Demographic and medi-laboratorial atopy markers in children with human immunodeficiency virus

Beginning in the 1980s, with the first descriptions of AIDS and the later identification of the human immunodeficiency virus (HIV) as the causal agent, knowledge of immunological alterations that occur in the disease’s evolution has been improving constantly. HIV-infected patients present complex immunological alterations due to CD4+ T lymphocyte depletion and changes in the function of different immune effectors cells, such as polyclonal B cell activation and the consequent increase in immunoglobulin production (Rosenberg & Fauci 1988). These immunological alterations are represented clinically by recurring bacterial infections, opportunistic infections and neoplasias (Luzuriaga & Sullivan 2000, Starr 2003).
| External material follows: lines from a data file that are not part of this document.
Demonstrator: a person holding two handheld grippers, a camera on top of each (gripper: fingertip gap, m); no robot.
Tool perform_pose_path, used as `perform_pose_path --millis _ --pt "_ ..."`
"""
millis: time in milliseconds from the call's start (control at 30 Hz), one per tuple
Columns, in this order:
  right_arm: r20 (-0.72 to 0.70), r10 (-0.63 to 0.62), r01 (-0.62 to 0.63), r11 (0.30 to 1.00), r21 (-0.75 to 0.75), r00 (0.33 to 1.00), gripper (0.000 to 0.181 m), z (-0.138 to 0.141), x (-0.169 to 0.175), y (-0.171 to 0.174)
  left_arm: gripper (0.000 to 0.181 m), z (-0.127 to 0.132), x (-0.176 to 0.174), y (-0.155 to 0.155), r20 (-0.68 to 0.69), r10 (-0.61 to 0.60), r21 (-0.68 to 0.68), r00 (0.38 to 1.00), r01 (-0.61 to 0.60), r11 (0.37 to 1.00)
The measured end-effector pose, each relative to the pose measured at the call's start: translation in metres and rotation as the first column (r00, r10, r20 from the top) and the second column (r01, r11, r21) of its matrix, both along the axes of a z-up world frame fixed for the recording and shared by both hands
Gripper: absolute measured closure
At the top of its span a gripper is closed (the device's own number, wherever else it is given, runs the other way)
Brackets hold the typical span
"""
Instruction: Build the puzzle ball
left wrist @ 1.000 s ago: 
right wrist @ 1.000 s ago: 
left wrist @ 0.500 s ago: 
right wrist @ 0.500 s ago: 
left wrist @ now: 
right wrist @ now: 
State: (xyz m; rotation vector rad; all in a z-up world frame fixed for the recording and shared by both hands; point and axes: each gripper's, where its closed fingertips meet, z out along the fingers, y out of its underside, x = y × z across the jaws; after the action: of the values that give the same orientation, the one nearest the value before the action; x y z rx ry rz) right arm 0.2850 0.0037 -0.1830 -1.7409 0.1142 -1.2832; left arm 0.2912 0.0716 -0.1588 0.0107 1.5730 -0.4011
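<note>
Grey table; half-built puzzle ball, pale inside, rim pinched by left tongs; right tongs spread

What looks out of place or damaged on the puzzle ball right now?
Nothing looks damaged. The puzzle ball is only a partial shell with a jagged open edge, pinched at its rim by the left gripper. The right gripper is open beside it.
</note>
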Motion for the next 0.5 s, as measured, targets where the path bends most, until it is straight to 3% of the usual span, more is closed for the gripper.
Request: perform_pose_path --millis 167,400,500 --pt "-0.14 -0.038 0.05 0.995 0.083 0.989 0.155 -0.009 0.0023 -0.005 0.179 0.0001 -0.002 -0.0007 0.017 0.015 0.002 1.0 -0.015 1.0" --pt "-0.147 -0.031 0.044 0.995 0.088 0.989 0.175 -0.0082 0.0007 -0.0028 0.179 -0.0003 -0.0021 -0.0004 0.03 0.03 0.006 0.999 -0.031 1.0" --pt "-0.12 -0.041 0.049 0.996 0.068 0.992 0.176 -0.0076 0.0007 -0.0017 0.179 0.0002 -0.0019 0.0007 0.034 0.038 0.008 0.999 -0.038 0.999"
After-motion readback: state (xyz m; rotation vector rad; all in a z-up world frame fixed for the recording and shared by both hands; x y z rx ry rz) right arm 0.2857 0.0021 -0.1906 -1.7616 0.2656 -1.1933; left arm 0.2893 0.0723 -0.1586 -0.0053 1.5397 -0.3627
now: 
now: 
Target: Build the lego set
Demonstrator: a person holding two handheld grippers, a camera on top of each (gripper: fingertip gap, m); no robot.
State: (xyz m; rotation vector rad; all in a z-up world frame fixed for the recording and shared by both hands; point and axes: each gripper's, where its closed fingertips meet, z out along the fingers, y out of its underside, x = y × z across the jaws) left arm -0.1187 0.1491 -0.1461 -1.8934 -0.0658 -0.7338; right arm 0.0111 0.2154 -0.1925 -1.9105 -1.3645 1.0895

However, other factors have been identified in the disease’s physiopathology such as an imbalance in cytokine immunoregulation, characterized by a reduction in Type 1 and an increase in Type 2 cytokines (Romagnani & Maggi 1994, Clerici et al. 1997). Different studies have suggested a possible increase in the prevalence of allergic diseases, such as IgE-mediated Type 1 hypersensitivity, in these patients who, paradoxically, have been evolving toward immunosuppression (Lin & Lazarus 1995, Corominas et al. 2000). Recently, this contradictory effect has been attributed to functional and quantitative alterations in regulatory T cells (Kinter et al. 2004, Eggena et al. 2005). These observations suggest that immunological alterations secondary to HIV infection alter the normal allergy control mechanisms, thus permitting an increase in the clinical expression of allergic diseases (Bacot et al. 1997). However, the epidemiology and clinical and laboratory manifestations of atopy have been monitored preferentially in transverse studies in the adult infected population (Sample et al. 1990, Small et al. 1993, Corominas et al. 2000). This study was developed to evaluate prospectively whether immunological alterations and their evolution during the course of HIV infection in children influence the development and prevalence of atopic diseases.